▸ **What to do**
The stretch from the line with "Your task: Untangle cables" through the line with "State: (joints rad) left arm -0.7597" in the records below: write it out exactly, and nothing else.

......

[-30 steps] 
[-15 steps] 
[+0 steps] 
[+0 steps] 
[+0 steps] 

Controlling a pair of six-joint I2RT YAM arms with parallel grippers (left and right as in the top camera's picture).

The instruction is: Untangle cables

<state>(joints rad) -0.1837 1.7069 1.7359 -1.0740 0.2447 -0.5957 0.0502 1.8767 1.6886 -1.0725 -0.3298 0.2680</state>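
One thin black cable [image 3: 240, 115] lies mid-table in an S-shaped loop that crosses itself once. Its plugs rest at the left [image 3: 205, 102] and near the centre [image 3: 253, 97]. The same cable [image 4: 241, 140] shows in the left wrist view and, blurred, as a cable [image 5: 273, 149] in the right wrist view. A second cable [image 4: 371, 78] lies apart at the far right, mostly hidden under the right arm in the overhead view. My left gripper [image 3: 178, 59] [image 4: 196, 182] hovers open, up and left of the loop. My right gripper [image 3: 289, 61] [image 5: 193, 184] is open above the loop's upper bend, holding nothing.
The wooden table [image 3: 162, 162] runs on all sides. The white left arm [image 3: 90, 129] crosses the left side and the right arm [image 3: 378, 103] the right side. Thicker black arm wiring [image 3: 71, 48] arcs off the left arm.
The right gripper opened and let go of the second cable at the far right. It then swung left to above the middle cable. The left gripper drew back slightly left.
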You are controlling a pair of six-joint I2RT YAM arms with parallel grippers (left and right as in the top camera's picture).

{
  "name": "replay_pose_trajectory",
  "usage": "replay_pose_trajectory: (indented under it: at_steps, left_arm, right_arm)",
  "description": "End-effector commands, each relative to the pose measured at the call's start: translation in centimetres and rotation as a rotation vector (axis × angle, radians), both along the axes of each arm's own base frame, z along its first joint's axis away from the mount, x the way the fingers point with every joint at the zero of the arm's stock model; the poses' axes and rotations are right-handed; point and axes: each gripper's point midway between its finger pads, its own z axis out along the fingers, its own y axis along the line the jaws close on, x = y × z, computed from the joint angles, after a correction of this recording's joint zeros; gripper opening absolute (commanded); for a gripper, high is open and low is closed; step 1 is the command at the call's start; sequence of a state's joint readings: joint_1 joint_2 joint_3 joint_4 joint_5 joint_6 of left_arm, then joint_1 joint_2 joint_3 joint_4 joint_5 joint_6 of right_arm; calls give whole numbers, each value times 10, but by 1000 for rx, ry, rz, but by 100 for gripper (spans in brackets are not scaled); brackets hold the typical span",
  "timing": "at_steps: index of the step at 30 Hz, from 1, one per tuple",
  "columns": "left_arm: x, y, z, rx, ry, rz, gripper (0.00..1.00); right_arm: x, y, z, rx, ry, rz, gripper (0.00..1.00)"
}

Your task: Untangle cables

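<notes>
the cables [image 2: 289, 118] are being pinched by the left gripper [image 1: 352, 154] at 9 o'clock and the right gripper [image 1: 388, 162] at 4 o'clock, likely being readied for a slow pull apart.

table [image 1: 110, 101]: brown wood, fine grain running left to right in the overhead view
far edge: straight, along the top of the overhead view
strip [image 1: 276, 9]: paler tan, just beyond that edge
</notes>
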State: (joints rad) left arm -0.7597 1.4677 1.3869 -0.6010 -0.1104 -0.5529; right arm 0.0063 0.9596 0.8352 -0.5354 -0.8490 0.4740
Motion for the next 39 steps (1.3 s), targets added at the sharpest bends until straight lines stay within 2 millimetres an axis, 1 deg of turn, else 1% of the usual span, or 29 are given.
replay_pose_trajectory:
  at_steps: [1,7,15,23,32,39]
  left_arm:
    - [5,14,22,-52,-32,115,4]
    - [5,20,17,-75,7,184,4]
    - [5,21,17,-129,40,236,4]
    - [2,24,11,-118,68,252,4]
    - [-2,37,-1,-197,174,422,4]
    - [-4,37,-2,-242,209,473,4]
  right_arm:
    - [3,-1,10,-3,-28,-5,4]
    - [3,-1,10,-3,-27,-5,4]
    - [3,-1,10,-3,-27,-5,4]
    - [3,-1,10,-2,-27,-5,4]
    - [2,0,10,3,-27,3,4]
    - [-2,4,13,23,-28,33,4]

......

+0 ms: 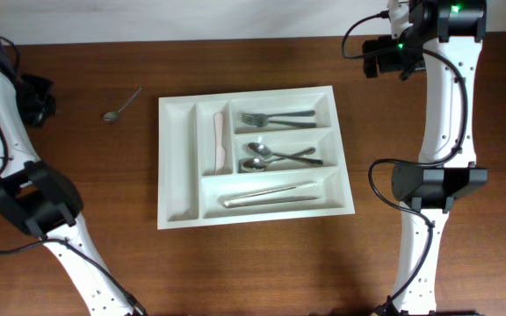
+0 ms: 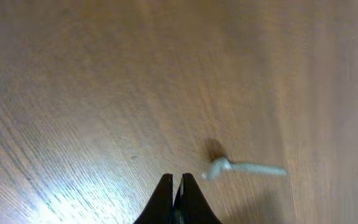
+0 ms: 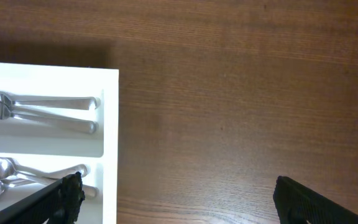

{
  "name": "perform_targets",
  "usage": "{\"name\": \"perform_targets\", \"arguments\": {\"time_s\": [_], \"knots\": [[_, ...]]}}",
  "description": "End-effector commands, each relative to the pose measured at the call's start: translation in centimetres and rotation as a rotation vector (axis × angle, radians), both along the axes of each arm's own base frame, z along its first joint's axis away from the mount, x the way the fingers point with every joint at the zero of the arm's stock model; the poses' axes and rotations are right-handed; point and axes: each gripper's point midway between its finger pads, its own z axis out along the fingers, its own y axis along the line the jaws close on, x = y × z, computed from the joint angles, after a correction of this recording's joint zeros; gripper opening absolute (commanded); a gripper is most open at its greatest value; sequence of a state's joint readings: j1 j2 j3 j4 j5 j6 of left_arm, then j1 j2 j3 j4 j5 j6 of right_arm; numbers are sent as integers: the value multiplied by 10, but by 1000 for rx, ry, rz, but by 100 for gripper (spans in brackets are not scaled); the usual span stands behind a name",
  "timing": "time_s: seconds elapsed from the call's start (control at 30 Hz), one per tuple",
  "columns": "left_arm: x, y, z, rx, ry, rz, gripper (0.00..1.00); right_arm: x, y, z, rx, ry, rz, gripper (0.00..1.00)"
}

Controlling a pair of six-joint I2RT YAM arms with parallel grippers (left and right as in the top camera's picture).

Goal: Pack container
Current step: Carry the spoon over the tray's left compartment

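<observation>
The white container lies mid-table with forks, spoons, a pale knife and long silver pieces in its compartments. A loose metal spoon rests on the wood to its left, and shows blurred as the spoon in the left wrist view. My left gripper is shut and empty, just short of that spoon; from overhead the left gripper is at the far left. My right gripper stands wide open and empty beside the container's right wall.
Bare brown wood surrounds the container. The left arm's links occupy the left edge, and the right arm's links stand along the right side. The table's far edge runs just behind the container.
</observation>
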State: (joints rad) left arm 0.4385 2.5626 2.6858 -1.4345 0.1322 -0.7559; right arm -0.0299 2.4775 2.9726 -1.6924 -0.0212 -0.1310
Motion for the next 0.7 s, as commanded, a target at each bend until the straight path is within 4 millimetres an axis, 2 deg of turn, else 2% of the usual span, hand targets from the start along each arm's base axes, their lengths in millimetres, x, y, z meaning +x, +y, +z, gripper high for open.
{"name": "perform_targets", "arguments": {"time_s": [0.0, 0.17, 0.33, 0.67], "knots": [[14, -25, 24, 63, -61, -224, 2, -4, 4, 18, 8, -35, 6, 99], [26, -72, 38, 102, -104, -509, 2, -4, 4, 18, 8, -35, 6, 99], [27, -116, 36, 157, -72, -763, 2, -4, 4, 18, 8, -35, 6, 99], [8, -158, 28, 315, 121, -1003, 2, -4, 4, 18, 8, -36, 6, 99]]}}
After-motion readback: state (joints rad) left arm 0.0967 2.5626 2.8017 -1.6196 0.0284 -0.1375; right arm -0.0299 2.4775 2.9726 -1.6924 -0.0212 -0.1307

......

▸ **Solved exercise**
Your task: Untangle cables

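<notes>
the cables [image 2: 289, 118] are being pinched by the left gripper [image 1: 352, 154] at 9 o'clock and the right gripper [image 1: 388, 162] at 4 o'clock, likely being readied for a slow pull apart.

table [image 1: 110, 101]: brown wood, fine grain running left to right in the overhead view
far edge: straight, along the top of the overhead view
strip [image 1: 276, 9]: paler tan, just beyond that edge
</notes>
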State: (joints rad) left arm -0.7597 1.4677 1.3869 -0.6010 -0.1104 -0.5529; right arm 0.0063 0.9596 0.8352 -0.5354 -0.8490 0.4740

No more work remains on this exercise.